3. Wrong Behavior mode. PlayerInput offers four Behavior modes: Send Messages, Broadcast Messages, Invoke Unity Events, and Invoke C Sharp Events. If you picked Send Messages but your handler is on a child object, it will never receive the message. If you picked Invoke Unity Events but did not wire up the event fields in the Inspector, nothing fires.

4. Auto-Switch disabled or conflicting. When Auto-Switch is enabled, PlayerInput automatically changes the active control scheme when it detects input from a different device. If disabled and you start with keyboard but grab the gamepad, PlayerInput ignores the gamepad entirely. Conversely, auto-switch bugs can cause the scheme to flip-flop rapidly if multiple devices send input simultaneously.

5. Active Input Handling set to Old.
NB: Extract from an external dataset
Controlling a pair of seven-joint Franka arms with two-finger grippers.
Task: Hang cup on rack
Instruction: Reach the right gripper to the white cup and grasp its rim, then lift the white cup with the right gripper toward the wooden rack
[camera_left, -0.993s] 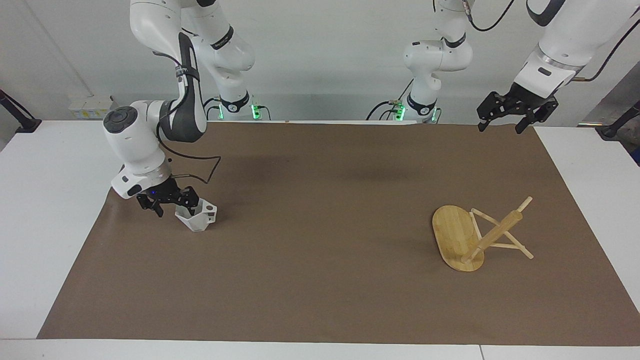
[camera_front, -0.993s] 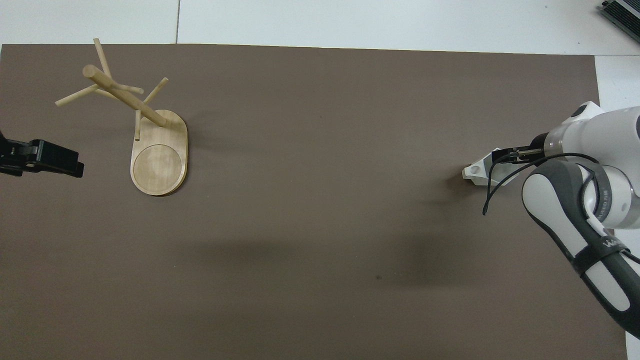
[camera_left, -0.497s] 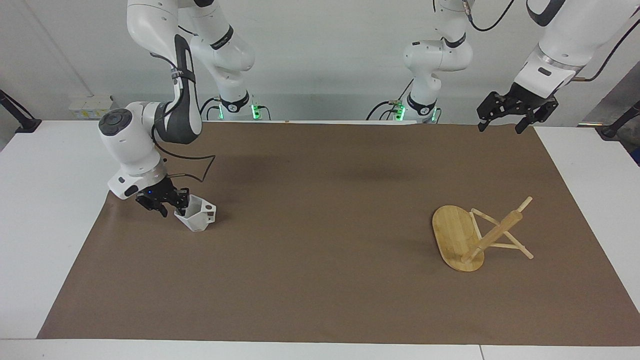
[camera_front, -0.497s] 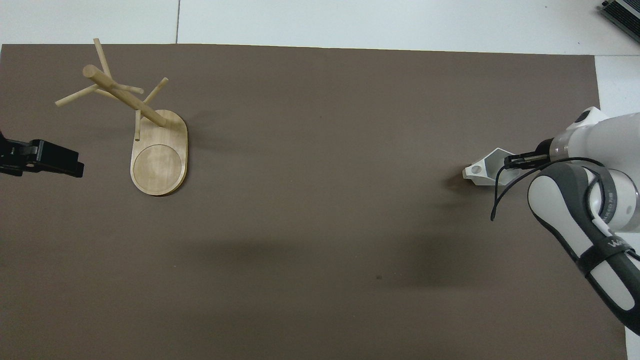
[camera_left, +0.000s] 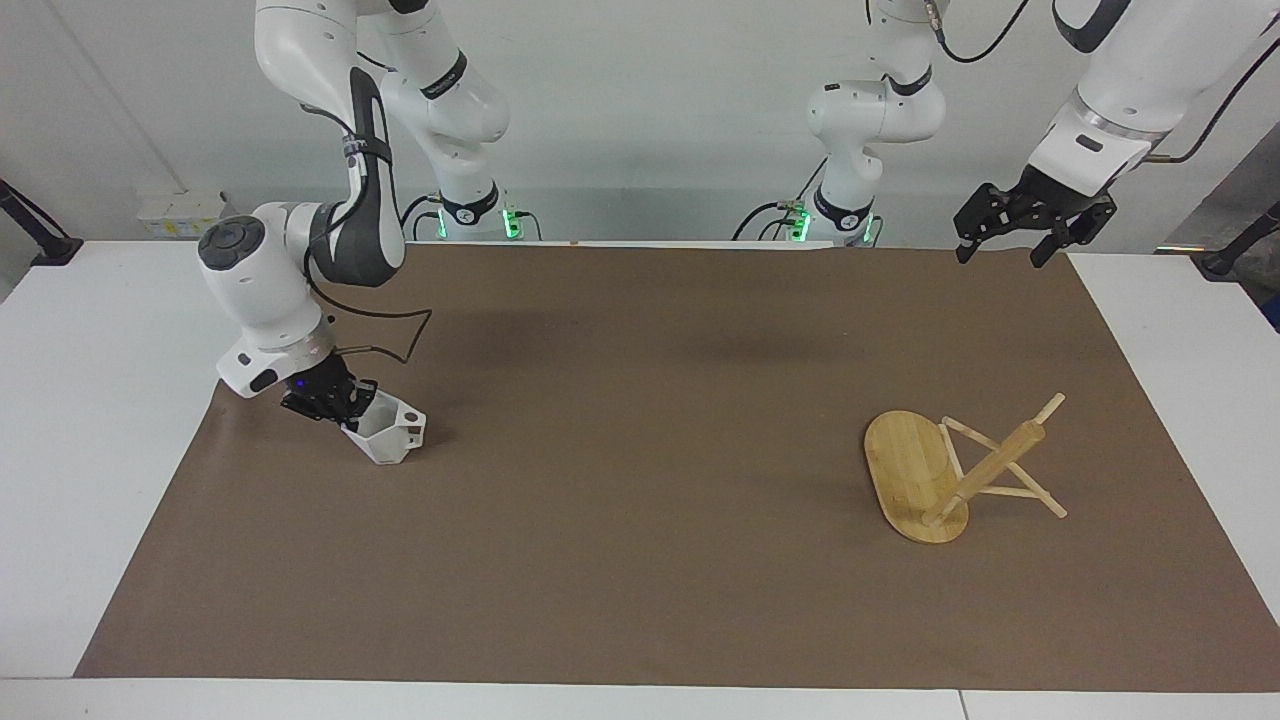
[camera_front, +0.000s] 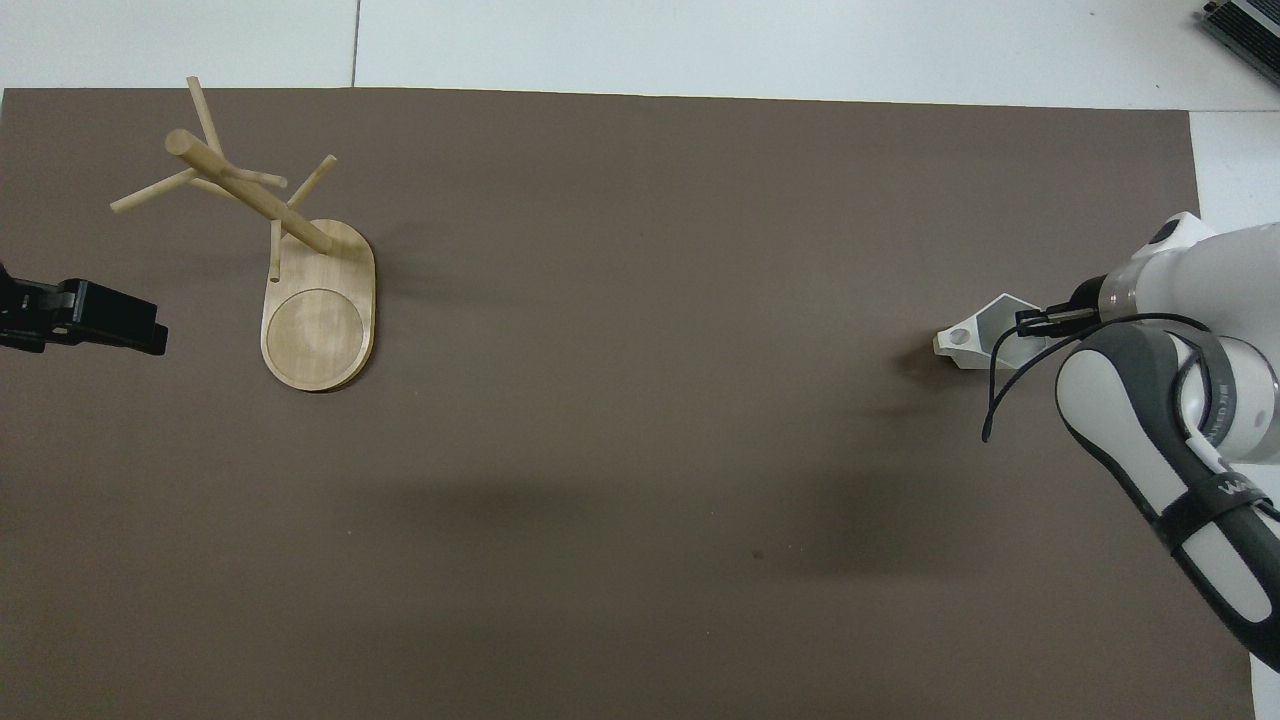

In Player Settings, Active Input Handling must be set to “Input System Package (New)” or “Both.” If it is set to “Old,” the new Input System package does not receive any events from the runtime.

The Fix

Step 1: Assign the Input Action Asset and set the Default Map.

// Verify at runtime that the asset is assigned
void Awake()
{
    var playerInput = GetComponent<PlayerInput>();

    if (playerInput.actions == null)
    {
        Debug.LogError("PlayerInput has no Input Action Asset assigned!");
        return;
    }

    Debug.Log($"Active map: {playerInput.currentActionMap?.name ?? \"NONE\"}");

    // Force-activate the gameplay map if it is not active
    if (playerInput.currentActionMap == null)
    {
        playerInput.SwitchCurrentActionMap("Gameplay");
    }
}

Step 2: Match the Behavior mode to your code pattern. If you use OnMove(InputValue value) methods on the same GameObject, select Send Messages. If you subscribe via C# events, select Invoke C Sharp Events and subscribe in code:

void OnEnable()
{
    var playerInput = GetComponent<PlayerInput>();
    playerInput.onActionTriggered += HandleAction;
}

void OnDisable()
{
    var playerInput = GetComponent<PlayerInput>();
    playerInput.onActionTriggered -= HandleAction;
}

void HandleAction(InputAction.CallbackContext ctx)
{
    if (ctx.action.name == "Move" && ctx.performed)
    {
        Vector2 move = ctx.ReadValue<Vector2>();
        Debug.Log($"Move: {move}");
    }
}

Step 3: Verify Active Input Handling. Go to Edit > Project Settings > Player > Other Settings > Active Input Handling. Set it to “Both” if you need legacy Input.GetKey calls alongside the new system, or “Input System Package (New)” if you are fully migrated. Unity will restart the editor after changing this.

Step 4: Configure Auto-Switch. On the PlayerInput component, ensure Auto-Switch is checked if your game supports multiple input devices. If you only support one device type, uncheck it and manually set the Default Scheme to avoid conflicts.

“The PlayerInput component is a convenience wrapper. If you find yourself fighting it, consider using the InputAction asset directly — it gives you full control over when actions are enabled and which devices are bound.”

Why This Works

PlayerInput is a state machine that manages action maps, control schemes, and device pairing on your behalf. But it needs three things configured correctly to function: an action asset to know what actions exist, an active action map to know which subset of actions to listen for, and a behavior mode to know how to deliver callbacks. Missing any one of these causes silent failure because PlayerInput treats an unconfigured state as “nothing to do” rather than an error.

The Active Input Handling setting is a project-wide switch that controls whether Unity even initializes the new Input System runtime. Without it, the entire package is dormant — all PlayerInput components exist in the scene but receive no hardware events.

Related Issues

If input works but your character does not move, the problem may be in your movement code rather than input. See Fix: Unity AddForce Not Working on Rigidbody for physics-based movement issues.

If you are seeing duplicate input events in a multiplayer setup, check that you do not have multiple EventSystem objects. See Fix: Unity EventSystem Multiple Instances Warning for the singleton pattern.

No asset assigned, no default map, no callbacks. Check all three before you start debugging your code.